THE PROBLEM —
A faithful copy of all the data is required; pictures should not be included.
Segment Start: GIVEN DATA
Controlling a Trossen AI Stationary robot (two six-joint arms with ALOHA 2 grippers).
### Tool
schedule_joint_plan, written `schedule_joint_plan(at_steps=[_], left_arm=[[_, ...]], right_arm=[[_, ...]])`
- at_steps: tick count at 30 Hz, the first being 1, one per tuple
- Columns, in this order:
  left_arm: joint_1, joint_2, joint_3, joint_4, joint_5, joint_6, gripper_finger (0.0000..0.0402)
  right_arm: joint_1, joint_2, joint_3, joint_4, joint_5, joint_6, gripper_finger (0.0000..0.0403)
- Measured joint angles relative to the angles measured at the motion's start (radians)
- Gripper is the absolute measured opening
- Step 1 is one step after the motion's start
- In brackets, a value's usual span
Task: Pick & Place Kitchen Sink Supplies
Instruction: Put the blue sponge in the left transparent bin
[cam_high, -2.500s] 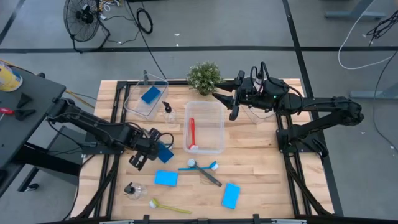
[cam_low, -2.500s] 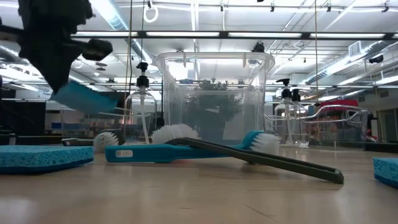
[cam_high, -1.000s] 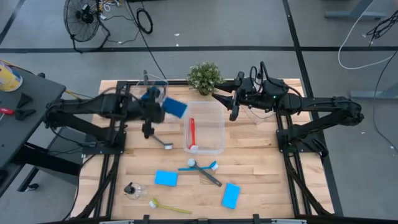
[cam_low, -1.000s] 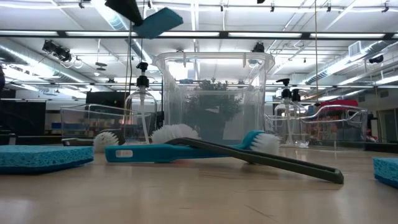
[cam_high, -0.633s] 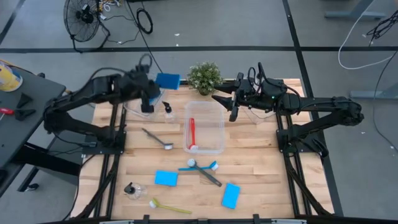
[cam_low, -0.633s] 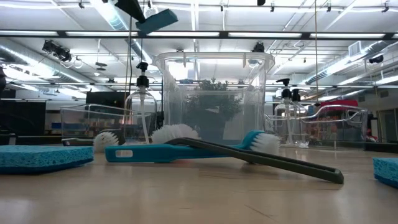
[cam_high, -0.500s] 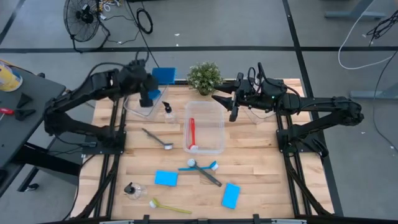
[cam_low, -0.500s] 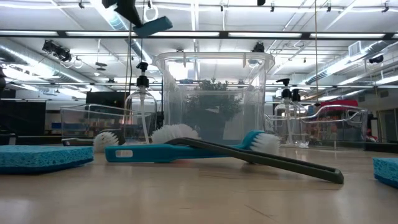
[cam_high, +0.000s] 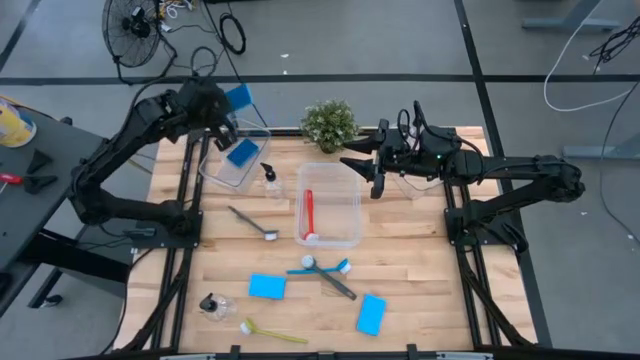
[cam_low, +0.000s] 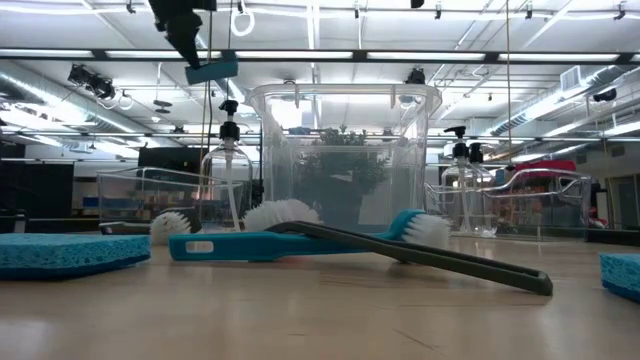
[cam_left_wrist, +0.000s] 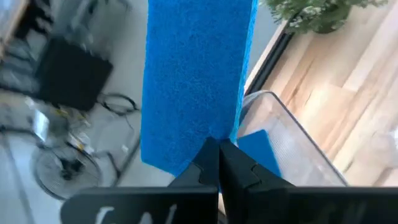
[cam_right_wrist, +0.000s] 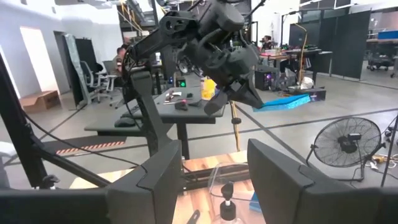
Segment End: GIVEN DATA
ANSWER FOR THE TASK —
Controlling a Trossen AI Stationary robot (two six-joint arms with ALOHA 2 grippers).
### Tool
schedule_joint_plan, written `schedule_joint_plan(at_steps=[_], left_arm=[[_, ...]], right_arm=[[_, ...]])`
- at_steps: tick count at 30 Hz, the first being 1, one per tuple
- Columns, in this order:
  left_arm: joint_1, joint_2, joint_3, joint_4, joint_5, joint_6, gripper_finger (0.0000..0.0402)
  right_arm: joint_1, joint_2, joint_3, joint_4, joint_5, joint_6, gripper_finger (0.0000..0.0403)
- Measured joint angles relative to the angles measured at the motion's start (radians)
- Gripper is the absolute measured opening
- Step 1 is one step after the motion's start
- In brackets, a value's usual span
Task: Pick & Place Kitchen Sink Supplies
Instruction: Put the blue sponge in the left transparent bin
[cam_high, -2.500s] 
[cam_low, -2.500s] 
[cam_high, -1.000s] 
[cam_low, -1.000s] 
[cam_high, -0.633s] 
[cam_low, -0.633s] 
[cam_high, -0.500s] 
[cam_low, -0.500s] 
[cam_high, +0.000s] 
[cam_low, +0.000s] 
[cam_left_wrist, +0.000s] 
[cam_right_wrist, +0.000s] 

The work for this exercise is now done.